It was late, about 10:15 p.m., when Janice Esposito arrived at the Bellport, New York, train station; jumped into her Honda Odyssey; and began the 20-minute drive home to her husband and seven-year-old son. She’d just returned from visiting her mother and had traveled the route so many times, she practically drove on autopilot: a left onto Station Road, then a left on Montauk Highway, and then—wham! Out of nowhere on that awful night of October 10, 2017, a car T-boned Esposito’s minivan, propelling her backward some 100 feet onto the railroad tracks. She sat in the minivan, bruised but mostly just stunned by the impact and by the vehicle’s airbags.
As it happens, Pete DiPinto was getting ready for bed. He’d just closed his book and was crawling under the covers when he heard the high-pitched clang of metal on metal and shattering glass coming from not far outside his bedroom window. A volunteer firefighter and retired teacher, DiPinto, 64, never stopped to think. He grabbed a flashlight and, still clad in his pj’s, ran out the door. “Any firefighter would have done what I did,” he told MyNBC5. “We’re always on duty.”
The first car he came upon, 2,000 feet from his front yard, was the one that had hit Esposito. Once DiPinto concluded the driver was OK, he looked around and spotted Esposito’s minivan straddling the railroad tracks. And then he heard a gut-wrenching sound: the bells signaling an oncoming train.
“The gates were starting to come down,” he told Newsday. “I see the headlight of the train.” DiPinto sprinted to Esposito’s minivan and banged on the driver’s side window. She just looked at him, her eyes unfocused. “I don’t know where I am,” she said. She seemed unhurt.
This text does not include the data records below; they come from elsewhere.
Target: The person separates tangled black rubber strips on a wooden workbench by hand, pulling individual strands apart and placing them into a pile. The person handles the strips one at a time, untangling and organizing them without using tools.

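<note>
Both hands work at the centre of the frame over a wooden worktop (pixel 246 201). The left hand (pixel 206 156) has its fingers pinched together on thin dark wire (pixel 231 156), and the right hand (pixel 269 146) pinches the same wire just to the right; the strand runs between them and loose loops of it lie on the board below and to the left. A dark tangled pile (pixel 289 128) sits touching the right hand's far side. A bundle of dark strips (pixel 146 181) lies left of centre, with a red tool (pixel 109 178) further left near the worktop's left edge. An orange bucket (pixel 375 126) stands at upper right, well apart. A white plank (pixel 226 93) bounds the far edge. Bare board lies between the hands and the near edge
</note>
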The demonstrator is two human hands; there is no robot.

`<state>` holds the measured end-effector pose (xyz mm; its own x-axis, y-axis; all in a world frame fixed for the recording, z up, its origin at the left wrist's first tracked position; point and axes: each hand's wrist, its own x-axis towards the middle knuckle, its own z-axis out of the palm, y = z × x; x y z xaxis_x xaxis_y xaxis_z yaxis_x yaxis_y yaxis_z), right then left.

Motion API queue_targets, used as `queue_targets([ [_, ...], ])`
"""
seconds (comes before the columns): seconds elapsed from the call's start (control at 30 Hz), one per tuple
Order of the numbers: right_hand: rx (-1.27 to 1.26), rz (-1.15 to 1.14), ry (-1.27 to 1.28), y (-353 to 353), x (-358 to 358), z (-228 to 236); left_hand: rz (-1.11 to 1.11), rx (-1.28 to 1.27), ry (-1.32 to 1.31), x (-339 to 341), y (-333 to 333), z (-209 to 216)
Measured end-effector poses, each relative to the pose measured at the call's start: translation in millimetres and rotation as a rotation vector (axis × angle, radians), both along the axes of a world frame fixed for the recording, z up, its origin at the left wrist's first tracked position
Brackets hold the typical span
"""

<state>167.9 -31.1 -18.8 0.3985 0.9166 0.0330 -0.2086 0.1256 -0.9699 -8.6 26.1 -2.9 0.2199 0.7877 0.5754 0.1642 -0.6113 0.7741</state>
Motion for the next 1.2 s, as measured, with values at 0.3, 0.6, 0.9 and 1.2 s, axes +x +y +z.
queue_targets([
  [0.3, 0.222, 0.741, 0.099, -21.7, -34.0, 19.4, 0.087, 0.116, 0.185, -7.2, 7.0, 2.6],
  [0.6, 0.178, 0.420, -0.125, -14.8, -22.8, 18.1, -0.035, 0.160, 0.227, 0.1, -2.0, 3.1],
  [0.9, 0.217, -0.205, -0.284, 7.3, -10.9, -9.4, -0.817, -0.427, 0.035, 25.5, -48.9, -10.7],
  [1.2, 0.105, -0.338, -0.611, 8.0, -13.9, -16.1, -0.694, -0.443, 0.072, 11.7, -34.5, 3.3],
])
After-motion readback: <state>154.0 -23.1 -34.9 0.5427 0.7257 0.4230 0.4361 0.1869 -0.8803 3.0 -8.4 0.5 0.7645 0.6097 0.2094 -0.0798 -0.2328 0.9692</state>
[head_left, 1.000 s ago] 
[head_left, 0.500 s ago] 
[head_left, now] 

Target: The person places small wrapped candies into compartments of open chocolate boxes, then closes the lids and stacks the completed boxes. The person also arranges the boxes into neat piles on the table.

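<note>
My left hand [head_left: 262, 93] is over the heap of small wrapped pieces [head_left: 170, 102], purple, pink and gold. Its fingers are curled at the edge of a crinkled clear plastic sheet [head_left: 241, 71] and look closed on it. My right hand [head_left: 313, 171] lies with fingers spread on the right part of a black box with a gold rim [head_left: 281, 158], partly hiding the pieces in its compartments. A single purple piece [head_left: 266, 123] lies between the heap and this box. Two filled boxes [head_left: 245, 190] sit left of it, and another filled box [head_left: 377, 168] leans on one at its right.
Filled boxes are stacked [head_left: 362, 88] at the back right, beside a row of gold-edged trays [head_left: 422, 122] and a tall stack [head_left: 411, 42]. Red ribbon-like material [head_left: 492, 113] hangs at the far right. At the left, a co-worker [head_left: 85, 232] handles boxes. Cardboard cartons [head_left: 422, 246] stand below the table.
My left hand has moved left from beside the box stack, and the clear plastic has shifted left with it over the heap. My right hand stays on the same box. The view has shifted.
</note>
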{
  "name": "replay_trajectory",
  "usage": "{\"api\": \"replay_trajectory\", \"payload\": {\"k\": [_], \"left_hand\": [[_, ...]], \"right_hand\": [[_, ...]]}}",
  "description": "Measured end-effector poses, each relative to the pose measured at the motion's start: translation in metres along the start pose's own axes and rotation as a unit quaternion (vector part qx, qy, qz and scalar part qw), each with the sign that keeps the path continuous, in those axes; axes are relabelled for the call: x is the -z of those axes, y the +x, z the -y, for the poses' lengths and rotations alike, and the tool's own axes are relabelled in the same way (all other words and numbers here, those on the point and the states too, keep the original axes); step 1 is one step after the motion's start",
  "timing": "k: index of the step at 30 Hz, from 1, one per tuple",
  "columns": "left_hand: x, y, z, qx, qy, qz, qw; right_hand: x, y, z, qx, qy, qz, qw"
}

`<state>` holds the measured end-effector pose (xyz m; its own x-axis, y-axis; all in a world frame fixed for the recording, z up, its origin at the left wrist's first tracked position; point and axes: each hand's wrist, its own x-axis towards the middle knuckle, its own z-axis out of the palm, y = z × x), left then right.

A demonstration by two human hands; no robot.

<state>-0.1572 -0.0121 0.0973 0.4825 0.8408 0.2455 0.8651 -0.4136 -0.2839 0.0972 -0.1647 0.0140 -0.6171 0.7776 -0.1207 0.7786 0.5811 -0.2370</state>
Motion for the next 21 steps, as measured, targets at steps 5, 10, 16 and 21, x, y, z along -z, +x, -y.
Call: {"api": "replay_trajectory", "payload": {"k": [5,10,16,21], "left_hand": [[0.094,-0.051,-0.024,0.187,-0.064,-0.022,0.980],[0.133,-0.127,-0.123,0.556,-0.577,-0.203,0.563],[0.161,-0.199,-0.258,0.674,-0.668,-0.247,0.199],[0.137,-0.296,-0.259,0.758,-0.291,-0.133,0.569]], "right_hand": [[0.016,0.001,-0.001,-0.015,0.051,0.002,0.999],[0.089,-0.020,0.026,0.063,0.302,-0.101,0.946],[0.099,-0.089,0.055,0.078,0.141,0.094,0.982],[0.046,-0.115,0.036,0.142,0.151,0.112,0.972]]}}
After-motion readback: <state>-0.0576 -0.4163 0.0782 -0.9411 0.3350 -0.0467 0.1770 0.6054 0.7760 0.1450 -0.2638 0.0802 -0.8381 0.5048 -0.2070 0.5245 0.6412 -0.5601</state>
“Honey, you’re on the railroad tracks,” DiPinto shouted. “We have to get you off right now!” He yanked on the handle, but the door was smashed in and jammed shut. The heavy diesel train, traveling at 65 miles per hour, was hurtling toward them. DiPinto ran to the passenger side and threw open the door. Please, God, don’t let her be trapped, he thought. He pushed aside the deflating airbags, grabbed Esposito’s arms, and pulled her toward him across the passenger seat until he could help her out and speed-walk her to safety behind a signal box a few feet away. Within six seconds, he estimates, the train plowed into the minivan. “It was like a Hollywood movie,” DiPinto told reporters the next day.
But this one had a twist. “Last night,” South Country Ambulance chief Greg Miglino told CBS New York, “the hero arrived in pajamas, not in a fire truck.”